JDK-6509032 : (bf) Monomorphic implementations for Direct and Heap versions of X-Buffer
  • Type: Enhancement
  • Component: core-libs
  • Sub-Component: java.nio
  • Affected Version: 6
  • Priority: P3
  • Status: Open
  • Resolution: Unresolved
  • OS: generic
  • CPU: generic
  • Submitted: 2007-01-03
  • Updated: 2023-12-02
Related Reports
Blocks :  
Blocks :  
Relates :  
Relates :  
Relates :  
Relates :  
Relates :  
Description
NIO is currently split into two implementations, one for Java-heap-resident storage and one for other storage (C-heap or static or mapped).

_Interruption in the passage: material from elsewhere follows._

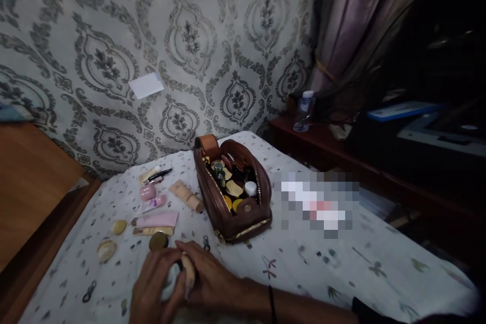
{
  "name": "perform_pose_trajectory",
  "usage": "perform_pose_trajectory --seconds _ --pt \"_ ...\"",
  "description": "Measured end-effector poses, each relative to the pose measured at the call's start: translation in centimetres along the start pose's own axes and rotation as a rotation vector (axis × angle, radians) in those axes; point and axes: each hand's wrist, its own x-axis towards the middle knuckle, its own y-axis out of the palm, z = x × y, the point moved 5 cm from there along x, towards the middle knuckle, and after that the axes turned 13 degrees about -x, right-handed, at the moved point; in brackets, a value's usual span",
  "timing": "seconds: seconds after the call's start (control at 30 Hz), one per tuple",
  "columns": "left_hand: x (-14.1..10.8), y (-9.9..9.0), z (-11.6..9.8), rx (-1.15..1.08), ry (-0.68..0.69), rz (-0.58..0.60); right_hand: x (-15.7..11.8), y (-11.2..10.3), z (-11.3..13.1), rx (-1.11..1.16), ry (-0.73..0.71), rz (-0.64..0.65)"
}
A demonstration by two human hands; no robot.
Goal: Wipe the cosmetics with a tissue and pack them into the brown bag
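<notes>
In the lower middle of the head view, my left hand and my right hand are together. My left hand's fingers curl around a whitish item, perhaps a jar or a wipe; its kind is unclear. Between the hands, the fingers of my right hand close on a small tan rounded piece, partly hidden. Just beyond them lies a dark gold round lid or jar. A brown zippered cosmetic bag stands open farther off, packed with small bottles and jars.
Left of the bag lie a beige tube, a pink tube, a pink jar, a black pen-like stick and a marbled round item. At right are a pixelated patch and a plastic bottle on a dark red ledge.
</notes>
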Motion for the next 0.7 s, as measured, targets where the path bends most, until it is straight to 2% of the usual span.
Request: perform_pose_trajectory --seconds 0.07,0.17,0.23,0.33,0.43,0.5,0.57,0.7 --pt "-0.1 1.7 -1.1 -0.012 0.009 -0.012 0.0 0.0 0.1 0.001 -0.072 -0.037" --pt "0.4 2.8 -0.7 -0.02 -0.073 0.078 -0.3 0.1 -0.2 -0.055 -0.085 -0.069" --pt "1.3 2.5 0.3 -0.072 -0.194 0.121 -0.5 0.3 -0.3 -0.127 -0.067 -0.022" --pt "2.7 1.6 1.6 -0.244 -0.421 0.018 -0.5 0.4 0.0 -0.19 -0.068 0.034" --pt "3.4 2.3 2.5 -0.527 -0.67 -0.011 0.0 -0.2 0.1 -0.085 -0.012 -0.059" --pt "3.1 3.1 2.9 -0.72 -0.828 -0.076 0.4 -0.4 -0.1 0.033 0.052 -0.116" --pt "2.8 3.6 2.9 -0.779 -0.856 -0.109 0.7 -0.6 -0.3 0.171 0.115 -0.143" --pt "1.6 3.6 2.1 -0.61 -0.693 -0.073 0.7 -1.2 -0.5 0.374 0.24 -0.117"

The two implementations are parallel in structure, and do essentially the same thing, but for two different kinds of references:
	type	ref	store
	Heap	a[n]	a[n] = x
	Direct	addr	unsafe.putInt(addr, x)

(There are other degrees of freedom also, according to element type and endian-ness.)

To handle bulk copies between the two kinds of buffers, there are JNI functions (native methods) which perform heterogeneous array copies.

It would probably be better to use a unified form of reference (for both Java- and C-heap storage).
This would let us have one set of methods for both Heap and Direct buffers.

Details:

The usual problem with mixing heap and non-heap pointers this way is that the GC can *move* a live object, which would leave the direct address dangling.
This can be avoided by the technique Unsafe uses for working generically with heap and non-heap pointers.
Each address is represented not by a byte[] and int offset, or a long address, but by an unsafe pairing of an Object reference and a long offset.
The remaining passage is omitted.